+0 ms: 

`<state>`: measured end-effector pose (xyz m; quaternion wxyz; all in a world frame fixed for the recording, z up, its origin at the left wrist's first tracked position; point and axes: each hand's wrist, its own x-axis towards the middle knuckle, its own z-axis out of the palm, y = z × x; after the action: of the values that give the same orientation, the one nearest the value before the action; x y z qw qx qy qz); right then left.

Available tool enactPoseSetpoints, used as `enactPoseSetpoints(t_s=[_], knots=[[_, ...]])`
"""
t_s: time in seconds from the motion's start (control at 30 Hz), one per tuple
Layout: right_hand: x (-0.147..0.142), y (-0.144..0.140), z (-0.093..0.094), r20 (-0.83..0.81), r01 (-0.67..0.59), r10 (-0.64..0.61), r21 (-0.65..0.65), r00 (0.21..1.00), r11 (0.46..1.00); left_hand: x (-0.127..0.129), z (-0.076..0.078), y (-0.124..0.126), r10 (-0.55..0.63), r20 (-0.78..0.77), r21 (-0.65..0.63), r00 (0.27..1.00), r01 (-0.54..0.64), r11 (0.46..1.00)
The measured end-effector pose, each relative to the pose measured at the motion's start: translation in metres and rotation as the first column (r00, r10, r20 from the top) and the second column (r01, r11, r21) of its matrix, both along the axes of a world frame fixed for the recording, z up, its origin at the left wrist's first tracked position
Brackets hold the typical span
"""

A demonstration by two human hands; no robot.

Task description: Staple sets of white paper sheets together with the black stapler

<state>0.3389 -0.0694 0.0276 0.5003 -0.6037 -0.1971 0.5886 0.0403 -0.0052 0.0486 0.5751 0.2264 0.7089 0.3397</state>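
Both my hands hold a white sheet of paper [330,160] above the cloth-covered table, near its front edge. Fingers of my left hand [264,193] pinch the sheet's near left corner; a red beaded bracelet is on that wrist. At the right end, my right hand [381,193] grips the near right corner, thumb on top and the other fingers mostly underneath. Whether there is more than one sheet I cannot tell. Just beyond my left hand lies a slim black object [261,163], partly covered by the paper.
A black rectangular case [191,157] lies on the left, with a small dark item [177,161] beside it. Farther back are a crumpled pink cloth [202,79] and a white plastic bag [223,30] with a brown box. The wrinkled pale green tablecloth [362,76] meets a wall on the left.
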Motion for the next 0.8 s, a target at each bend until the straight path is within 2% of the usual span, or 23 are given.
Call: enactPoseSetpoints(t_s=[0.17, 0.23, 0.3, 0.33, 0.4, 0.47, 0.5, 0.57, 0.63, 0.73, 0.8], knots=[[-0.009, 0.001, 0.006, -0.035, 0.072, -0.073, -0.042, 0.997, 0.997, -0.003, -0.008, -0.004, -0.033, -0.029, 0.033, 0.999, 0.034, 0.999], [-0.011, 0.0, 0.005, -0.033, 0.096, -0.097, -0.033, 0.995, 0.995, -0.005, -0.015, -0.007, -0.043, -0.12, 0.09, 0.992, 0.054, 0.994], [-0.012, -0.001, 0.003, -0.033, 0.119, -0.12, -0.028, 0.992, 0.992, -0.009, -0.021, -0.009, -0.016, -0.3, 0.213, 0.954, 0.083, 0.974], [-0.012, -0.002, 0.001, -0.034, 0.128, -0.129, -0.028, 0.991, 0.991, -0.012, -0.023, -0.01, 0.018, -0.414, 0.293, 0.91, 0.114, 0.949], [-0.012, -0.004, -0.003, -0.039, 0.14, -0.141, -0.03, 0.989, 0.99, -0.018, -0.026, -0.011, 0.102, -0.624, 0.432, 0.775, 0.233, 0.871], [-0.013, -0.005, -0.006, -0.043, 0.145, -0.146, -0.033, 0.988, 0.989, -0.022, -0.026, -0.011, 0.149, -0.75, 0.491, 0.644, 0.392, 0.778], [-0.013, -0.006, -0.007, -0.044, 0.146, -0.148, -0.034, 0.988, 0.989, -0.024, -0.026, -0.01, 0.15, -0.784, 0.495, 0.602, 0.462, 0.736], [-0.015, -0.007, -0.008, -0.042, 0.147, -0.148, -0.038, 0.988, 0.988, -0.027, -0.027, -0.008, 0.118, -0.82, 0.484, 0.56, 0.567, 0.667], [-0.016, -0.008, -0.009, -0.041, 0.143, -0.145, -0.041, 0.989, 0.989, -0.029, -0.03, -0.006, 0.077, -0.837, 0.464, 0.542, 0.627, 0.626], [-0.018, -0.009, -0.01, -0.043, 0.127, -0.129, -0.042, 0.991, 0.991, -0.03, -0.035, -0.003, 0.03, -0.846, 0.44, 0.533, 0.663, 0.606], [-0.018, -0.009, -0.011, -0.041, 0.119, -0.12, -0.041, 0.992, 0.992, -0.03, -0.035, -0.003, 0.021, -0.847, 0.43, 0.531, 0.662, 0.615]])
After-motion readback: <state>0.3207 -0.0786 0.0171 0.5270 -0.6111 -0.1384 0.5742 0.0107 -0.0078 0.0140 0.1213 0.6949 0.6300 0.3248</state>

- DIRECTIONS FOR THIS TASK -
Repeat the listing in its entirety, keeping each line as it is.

- RESULT OF THIS TASK -
+0 ms: 

`<state>`: measured end-effector pose (xyz m; quaternion wxyz; all in a world frame fixed for the recording, z up, its origin at the left wrist's first tracked position; point and axes: each hand's wrist, its own x-axis towards the middle knuckle, its own z-axis out of the palm, y = z × x; after the action: of the values that give the same orientation, the one nearest the value before the action; x y z qw qx qy qz); right then left.

Available tool enactPoseSetpoints, used as `enactPoseSetpoints(t_s=[_], knots=[[_, ...]])`
"""
t_s: time in seconds from the motion's start (control at 30 Hz), one per tuple
Layout: right_hand: x (-0.147..0.142), y (-0.144..0.140), z (-0.093..0.094), r20 (-0.83..0.81), r01 (-0.67..0.59), r10 (-0.64..0.61), r21 (-0.65..0.65), r00 (0.21..1.00), r11 (0.46..1.00); left_hand: x (-0.127..0.129), z (-0.076..0.078), y (-0.124..0.126), r10 (-0.55..0.63), r20 (-0.78..0.77), r21 (-0.65..0.63), r00 (0.27..1.00), r01 (-0.54..0.64), r11 (0.46..1.00)
The measured end-effector pose, each relative to the pose measured at the motion's start: translation in metres and rotation as the first column (r00, r10, r20 from the top) and the second column (r01, r11, r21) of its matrix, both along the axes of a world frame fixed for the recording, z up, its origin at the left wrist's first tracked position
Brackets hold the typical span
"""

A demonstration by two human hands; no robot.

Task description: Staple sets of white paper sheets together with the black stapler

<state>0.3389 -0.0694 0.0276 0.5003 -0.6037 -0.1971 0.5886 0.0403 -0.0052 0.0486 0.5751 0.2264 0.7089 0.3397</state>
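Both my hands hold a white sheet of paper [330,160] above the cloth-covered table, near its front edge. Fingers of my left hand [264,193] pinch the sheet's near left corner; a red beaded bracelet is on that wrist. At the right end, my right hand [381,193] grips the near right corner, thumb on top and the other fingers mostly underneath. Whether there is more than one sheet I cannot tell. Just beyond my left hand lies a slim black object [261,163], partly covered by the paper.
A black rectangular case [191,157] lies on the left, with a small dark item [177,161] beside it. Farther back are a crumpled pink cloth [202,79] and a white plastic bag [223,30] with a brown box. The wrinkled pale green tablecloth [362,76] meets a wall on the left.
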Motion for the next 0.8 s, a target at each bend until the straight path is within 2% of the usual span, or 23 are given.
Call: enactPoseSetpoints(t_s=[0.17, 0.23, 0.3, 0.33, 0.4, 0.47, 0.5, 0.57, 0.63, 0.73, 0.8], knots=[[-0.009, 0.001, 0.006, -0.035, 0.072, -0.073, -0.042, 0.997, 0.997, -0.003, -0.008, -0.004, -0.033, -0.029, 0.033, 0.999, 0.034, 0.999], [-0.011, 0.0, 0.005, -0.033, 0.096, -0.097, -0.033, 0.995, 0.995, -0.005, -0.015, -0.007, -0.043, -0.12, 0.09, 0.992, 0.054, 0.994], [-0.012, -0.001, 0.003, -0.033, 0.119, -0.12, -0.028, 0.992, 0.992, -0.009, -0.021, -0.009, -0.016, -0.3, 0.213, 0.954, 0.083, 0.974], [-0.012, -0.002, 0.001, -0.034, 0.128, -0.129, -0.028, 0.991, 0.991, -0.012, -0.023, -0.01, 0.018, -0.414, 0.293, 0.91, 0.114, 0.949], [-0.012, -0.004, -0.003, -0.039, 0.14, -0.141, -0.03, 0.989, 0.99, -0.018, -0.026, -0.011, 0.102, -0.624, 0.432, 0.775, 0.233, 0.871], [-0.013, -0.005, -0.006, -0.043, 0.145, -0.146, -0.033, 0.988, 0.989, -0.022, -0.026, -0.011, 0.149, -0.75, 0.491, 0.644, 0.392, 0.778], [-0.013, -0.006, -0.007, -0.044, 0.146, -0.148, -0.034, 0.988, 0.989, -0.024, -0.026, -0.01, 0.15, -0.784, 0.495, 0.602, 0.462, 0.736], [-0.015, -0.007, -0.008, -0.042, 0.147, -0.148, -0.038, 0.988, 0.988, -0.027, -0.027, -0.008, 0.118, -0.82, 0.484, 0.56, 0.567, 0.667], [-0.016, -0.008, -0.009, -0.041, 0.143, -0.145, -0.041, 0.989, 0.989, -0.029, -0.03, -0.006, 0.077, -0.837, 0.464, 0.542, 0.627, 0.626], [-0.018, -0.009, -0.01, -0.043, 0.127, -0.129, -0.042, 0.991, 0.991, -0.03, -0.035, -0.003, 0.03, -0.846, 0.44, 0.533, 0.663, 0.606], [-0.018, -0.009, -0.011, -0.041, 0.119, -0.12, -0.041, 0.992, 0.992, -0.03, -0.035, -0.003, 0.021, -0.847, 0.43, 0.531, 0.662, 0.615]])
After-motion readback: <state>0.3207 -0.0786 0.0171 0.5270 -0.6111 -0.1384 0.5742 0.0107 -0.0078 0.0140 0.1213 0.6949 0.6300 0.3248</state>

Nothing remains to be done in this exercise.